One of the latter concerns Hilary, his teenage daughter. She has a complex about being mistaken for a boy. Only a blind man would fail to see that Hilary (Bella Thorne) is indeed a beautiful young woman and that all she needs to bring this out is to style her hair and to start wearing dresses instead of T-shirts and jeans. And yet this makeover is touted as a kind of ‘eureka’ experience.
Cringe-inducing
The riotous antics of the other children, combined with some adventurous activities like parachuting and ostrich-riding, compensate for the film’s lack of originality. There’s an episodic quality to many of these scenes which prevent us from getting as involved in them as much as we should.
Barrymore gives a sold central performance as a woman willing to take a second chance on love but Sandler is just Sandler in yet another one of those Awkward Daddy roles. On the credit side, he seems to have divested himself of that adenoidal whine he cultivated for so many years to the detriment of my eardrums.
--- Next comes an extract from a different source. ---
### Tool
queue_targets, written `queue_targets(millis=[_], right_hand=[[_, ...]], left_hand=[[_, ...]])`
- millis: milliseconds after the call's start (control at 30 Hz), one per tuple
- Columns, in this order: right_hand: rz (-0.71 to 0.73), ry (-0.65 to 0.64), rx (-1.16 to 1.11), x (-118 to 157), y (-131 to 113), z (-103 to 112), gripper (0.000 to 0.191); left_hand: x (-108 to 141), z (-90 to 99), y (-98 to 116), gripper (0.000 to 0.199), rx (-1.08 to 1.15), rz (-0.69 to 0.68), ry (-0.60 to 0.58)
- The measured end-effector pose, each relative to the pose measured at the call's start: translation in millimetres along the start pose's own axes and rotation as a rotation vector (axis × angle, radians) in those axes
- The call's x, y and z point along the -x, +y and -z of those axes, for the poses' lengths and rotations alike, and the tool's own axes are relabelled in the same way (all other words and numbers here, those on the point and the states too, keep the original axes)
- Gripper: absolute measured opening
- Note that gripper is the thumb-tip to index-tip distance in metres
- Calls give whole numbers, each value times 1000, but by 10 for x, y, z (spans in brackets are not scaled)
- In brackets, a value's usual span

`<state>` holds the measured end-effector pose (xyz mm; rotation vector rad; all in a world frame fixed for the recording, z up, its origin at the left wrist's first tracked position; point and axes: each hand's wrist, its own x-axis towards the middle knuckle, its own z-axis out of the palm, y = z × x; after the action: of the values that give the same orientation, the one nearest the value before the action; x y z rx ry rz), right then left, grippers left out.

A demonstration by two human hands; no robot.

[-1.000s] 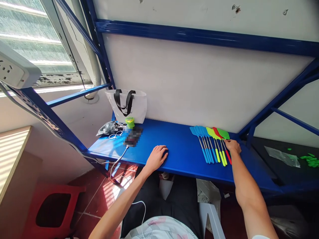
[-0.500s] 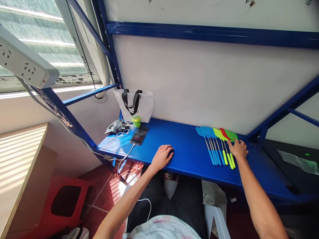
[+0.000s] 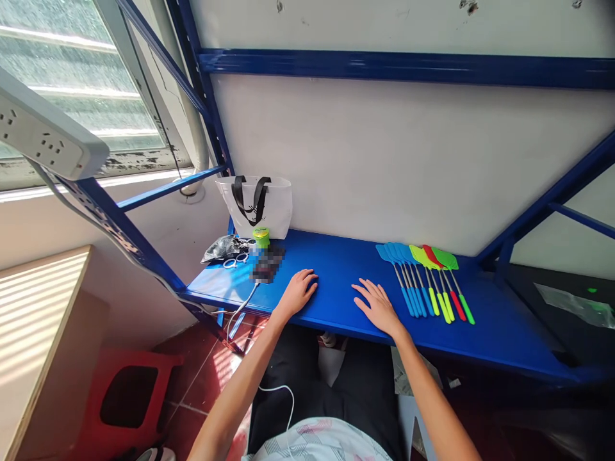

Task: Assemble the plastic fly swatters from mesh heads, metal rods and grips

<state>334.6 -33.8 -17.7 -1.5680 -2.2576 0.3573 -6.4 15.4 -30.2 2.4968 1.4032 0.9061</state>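
Note:
My left hand (image 3: pixel 295 293) rests palm down on the blue tabletop (image 3: pixel 331 262), its fingers extended and nothing held. To its right my right hand (image 3: pixel 377 306) lies flat with fingers spread, also holding nothing. Beyond the right hand is a row of fly swatters with metal rods and coloured handles, heads toward the wall. Several blue fly swatters (image 3: pixel 408 293) are on the left of the row, then yellow-green fly swatters (image 3: pixel 441 298), a red fly swatter (image 3: pixel 456 305) and a green fly swatter (image 3: pixel 466 308) at the right end. Their heads overlap.
At the left end stand a white bag (image 3: pixel 273 205) with black handles and a green container (image 3: pixel 261 237). Scissors (image 3: pixel 235 260), a dark plastic bag (image 3: pixel 221 248) and a blurred-out device (image 3: pixel 267 264) with a white cable lie near them. Blue frame posts (image 3: pixel 139 237) border the table.
My right hand has left the right end of the row and moved left, uncovering the red and green handles. My left hand has shifted slightly left.

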Motion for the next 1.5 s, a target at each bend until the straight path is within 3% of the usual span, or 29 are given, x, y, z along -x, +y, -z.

It’s their third pairing together.
The treatment of black people in the film is of the ‘Uncle Tom’ variety. (Large groups of them break into song whenever things seem to be going a bit flat.) There’s also a cringe-inducing couple that Jim and Lauren find themselves running into everywhere they go. Both of them seem to have an emotional age of about 10.
The message of the film, ie that Cupid can fire his arrows into the most unlikely hearts, is old-fashioned. But the treatment is contemporary – for which read saucy; there’s some adult content. For much of the time it seems to be an uneasy mix of Desperate Housewives and With Six You Get Eggroll.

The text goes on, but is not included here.